You're given an arbitrary vector space V over some field K, so you can't assume that e₁, e₂, and e₃ are the standard basis vectors for R³. Your set {f₁, f₂, f₃} is a basis for V iff this set is linearly independent and spans V.

For the first part, show that the equation c₁f₁ + c₂f₂ + c₃f₃ = 0 has exactly one solution. For the second part, show that any vector v in V can be written as a linear combination of the vectors f₁, f₂, and f₃.

 

[gabbagabbahey]

What is your definition for basis? And why are you assuming that $e_i$ are unit vectors?...They can have any length and still form a basis.

 

[boneill3]

For the first part show that c1f1 + c2f2 + c3f3 = 0

is the equation to prove

c1(-e1) + c2(e1+e2) + c3(e1 + e3) = 0

regards

 

[Mark44]

For the first part show that c1f1 + c2f2 + c3f3 = 0

is the equation to prove

c1(-e1) + c2(e1+e2) + c3(e1 + e3) = 0

regards

No. You need to prove that c₁(-e₁) + c₂(e₁ + e₂) + c₃(e₁ + e₃) = 0 has exactly one solution for the constants c₁, c₂, and c₃.

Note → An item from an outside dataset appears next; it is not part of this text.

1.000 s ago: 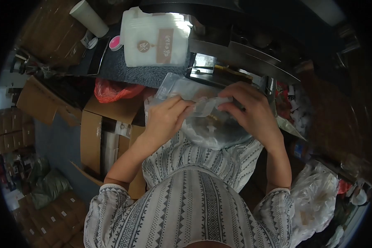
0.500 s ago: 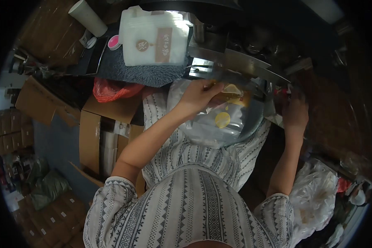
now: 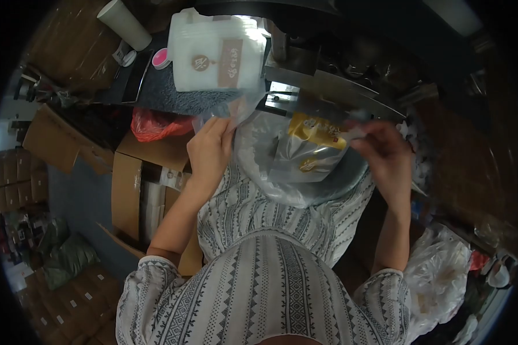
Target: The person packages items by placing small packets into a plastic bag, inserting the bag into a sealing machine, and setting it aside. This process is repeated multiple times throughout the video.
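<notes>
In my lap a basin (image 3: 360, 177) lined with clear plastic holds a clear pouch with yellow print (image 3: 308, 141). My left hand (image 3: 209, 150) has its fingers closed on the edge of a clear plastic bag (image 3: 249, 103), left of the basin and just below a stack of white bags with a brown label (image 3: 210, 52). Over the right side of the basin is my right hand (image 3: 385, 158), smeared by motion, its fingertips pinched together beside the pouch. A small whitish piece (image 3: 355, 134) shows at those fingertips, too blurred to name.
A grey fluffy mat (image 3: 193, 100) lies under the white bags, with a pink-lidded jar (image 3: 160, 58) and a white cup (image 3: 124, 25) nearby. A metal machine edge (image 3: 339, 86) stands ahead. Open cardboard boxes (image 3: 126, 198) and a red plastic bag (image 3: 155, 125) are at left.
My left hand has let go of the yellow-printed pouch, moved left and closed on a clear bag. My right hand has come left from the far right side to the pouch.
</notes>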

Rewrite this equation so that it is ___e₁ + ___e₂ + ___e₃ = 0 (you need to fill in the blanks). Use what you know about e₁, e₂, and e₃ being a basis for V.

 

[boneill3]

So I have:

f1 = -e1
f2 = e1+e2
f3 = e1+e3

I need to try and eliminate e2 and e3

so


f1 = -e1
f2+f3 = 2e1+e2+e3
f3+f2 = 2e1+e3+e2


Then

f1 = -e1
f2+f3 = 2e1+e2+e3
-1*(f3+f2) = -2e1 -e3 -e2



f1 = -e1
(f2+f3)+(-1*f3+f2) = 0

f1 = -e1
(f2+f3)+(-1*f3+f2)+f1= -e1

(f2+f3)+(-1*f3+f2)+f1= f1


(f2+f3)+(-1*f3+f2)+ (f1-f1)= 0

showing that f1,f2,f3 are independant

 

[Mark44]

showing that f1,f2,f3 are independant

And how exactly does your work show this? Look at what I outlined for you in post 5.

 

[boneill3]

HI Guys
In my lecture notes it says.

a set S = {U1,U2...Un} of vectors is a basis of V if every v an element of V can be written uniquely as a linear combination of the basis vectors.

I am told that:

Let {e1,e2,e3} be a basis for the vector space V over the field F.

Can I assume that they are lineary independent and therefore only equal to zero if all coefficients are zero?


so using "a set S = {U1,U2...Un} of vectors is a basis of V if every v an element of V can be written uniiquely as a linear combination of the basis vectors."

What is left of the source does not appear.